February 2, 2010 at 10:52 am
I am looking at a stored procedure that uses a lot of functions. When I look at the DMV's and DMF's I see astronomical numbers in total_worker_time, total_logical_reads, and total_elapsed_time. I am not so familiar with functions, so can someone please explain why functions (and not all functions) would have performance issues.
February 2, 2010 at 10:59 am
Depends on the type of function, but a common error is to do data access inside a scalar function (for example). The idea sounds reasonable until you realise that the function is called once per matching row of the input, which may be quite large.
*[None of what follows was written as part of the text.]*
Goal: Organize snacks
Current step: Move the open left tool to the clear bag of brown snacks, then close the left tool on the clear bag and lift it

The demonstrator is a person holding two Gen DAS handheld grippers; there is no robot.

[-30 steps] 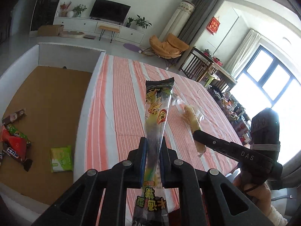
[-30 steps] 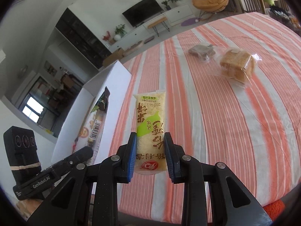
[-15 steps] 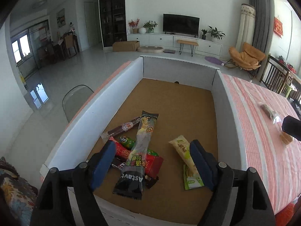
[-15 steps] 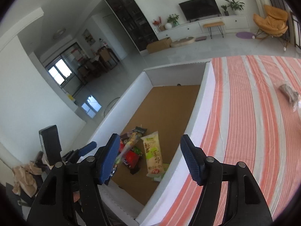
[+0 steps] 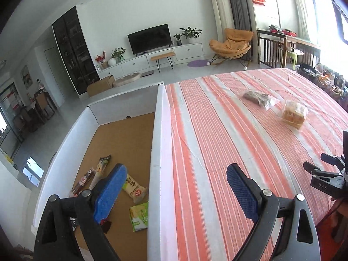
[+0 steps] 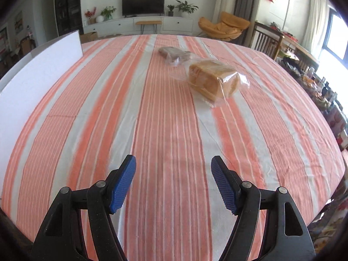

The data access inside the function therefore also executes once per row, quite separately, and without the benefits of the set-based processing SQL Server is so good at.
In effect, it creates a socking great cursor, where the only available join back to the driving data set is a loop join. It is unutterably horrible.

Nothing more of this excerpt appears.